* _Work instruction_
The answer must reproduce all of the data below exactly and contain no images.

* _Dataset content_
"""

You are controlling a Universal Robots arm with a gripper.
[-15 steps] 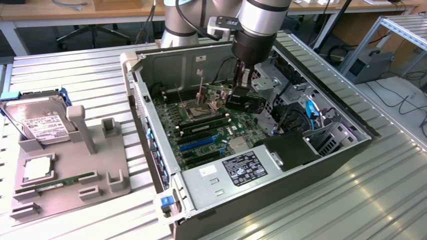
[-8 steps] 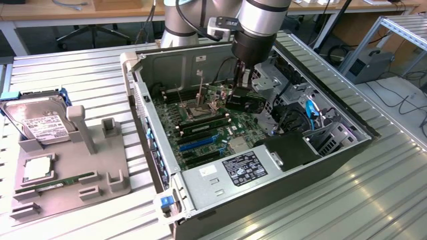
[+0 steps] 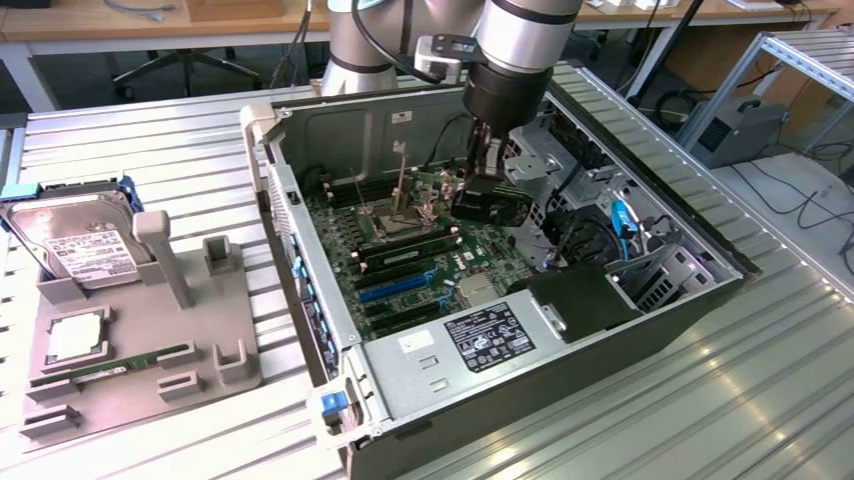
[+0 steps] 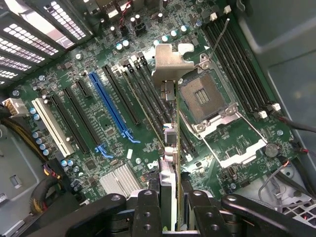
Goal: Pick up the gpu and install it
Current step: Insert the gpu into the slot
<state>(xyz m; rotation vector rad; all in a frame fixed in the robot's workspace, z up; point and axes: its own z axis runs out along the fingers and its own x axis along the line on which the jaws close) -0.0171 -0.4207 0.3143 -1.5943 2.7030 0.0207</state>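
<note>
While the black two-finger gripper [image 4: 170, 210] hangs inside the open dark tower computer case [image 3: 667, 310], its jaws stand partly closed, clamped on the gpu [image 4: 170, 143], a thin dark circuit card seen edge-on with a silver metal end bracket [image 4: 170, 61]. Card is held upright above the green motherboard [image 4: 98, 118], bracket end farthest from the fingers. Long blue expansion slot [image 4: 111, 108] lies at about 10 o'clock from the card in the wrist view; open silver CPU socket [image 4: 207, 98] at about 2 o'clock. Outside the case, at 9 o'clock in the exterior view, grey plastic parts holder [image 3: 134, 380] carries a boxy silver hard drive [image 3: 80, 245] and a narrow green memory stick [image 3: 114, 368].
</note>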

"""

* _Output for this task_
You are controlling a Universal Robots arm with a gripper.
[-15 steps] 
[-8 steps] 
[+0 steps] 
[+0 steps] 
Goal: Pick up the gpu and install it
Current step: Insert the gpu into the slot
<state>(xyz m; rotation vector rad; all in a frame fixed in the robot's workspace, z up; point and axes: its own z axis runs out along the fingers and its own x axis along the line on which the jaws close) -0.0171 -0.4207 0.3143 -1.5943 2.7030 0.0207</state>
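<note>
While the black two-finger gripper [image 4: 170, 210] hangs inside the open dark tower computer case [image 3: 667, 310], its jaws stand partly closed, clamped on the gpu [image 4: 170, 143], a thin dark circuit card seen edge-on with a silver metal end bracket [image 4: 170, 61]. Card is held upright above the green motherboard [image 4: 98, 118], bracket end farthest from the fingers. Long blue expansion slot [image 4: 111, 108] lies at about 10 o'clock from the card in the wrist view; open silver CPU socket [image 4: 207, 98] at about 2 o'clock. Outside the case, at 9 o'clock in the exterior view, grey plastic parts holder [image 3: 134, 380] carries a boxy silver hard drive [image 3: 80, 245] and a narrow green memory stick [image 3: 114, 368].
</note>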

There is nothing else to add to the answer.